Con amor: Chester     

2/6/19

ES LEYENDA. SELECCIONADO EL MES DE ABRIL EN EL CONCURSO DE RELATOS SOBRE ABOGADOS

Tomada de la red.



Doña Carmen, fiscal muy eficiente, acababa de ver cómo los responsables de apalear a una vagabunda se habían ido de rositas por falta de pruebas. «¡Esto lo arreglo yo!», dijo para sus adentros la mujer de la limpieza, aceptando el desafío.
Salió a la calle y preguntó por una cabina telefónica al señor de la Once. «Tire derecho por esta calle, tuerza luego a la izquierda, y cuando llegue a una plaza con una fuente con amorcillo que mea pis artificial, pregunte». Demasiado lío para la transformación.

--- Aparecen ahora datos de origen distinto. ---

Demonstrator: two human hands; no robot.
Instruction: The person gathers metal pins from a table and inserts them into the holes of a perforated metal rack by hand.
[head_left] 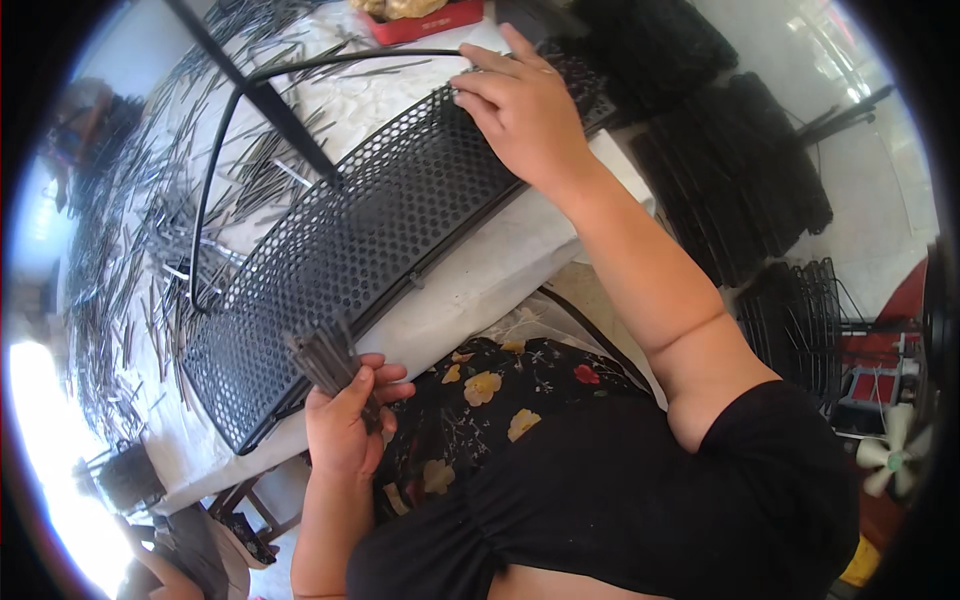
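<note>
A long black panel [385, 215] with rows of round holes lies slantwise on the table in front of me. From its far side rises a bent black rod frame [215, 160]. My left hand [345, 425], close to the panel's near left end, is closed around a bundle of thin dark grey strips [328, 355]. Over the panel's right end is my right hand [530, 120], its fingers apart and the fingertips near the rod and the panel's edge. Whether those fingertips press on either one is hard to tell.
Many loose dark strips [270, 175] cover the pale-covered table [530, 235]. A red tray [430, 22] stands at the far edge. Stacks of black panels [735, 175] lie at the right, with a small fan [893, 450] below them. Part of another person [185, 550] shows at lower left.
</note>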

Pidió al hombre que se echara a un lado y entró y salió del kiosco en un pispás. Subida a un banco, tomó impulso y voló con su capa morada ondeando al viento. Ni callejero, ni nada, con su súper visión localizaría a los malhechores y les daría un escarmiento, como a los acosadores de metro.  Por algo la llamaban la feminista justiciera.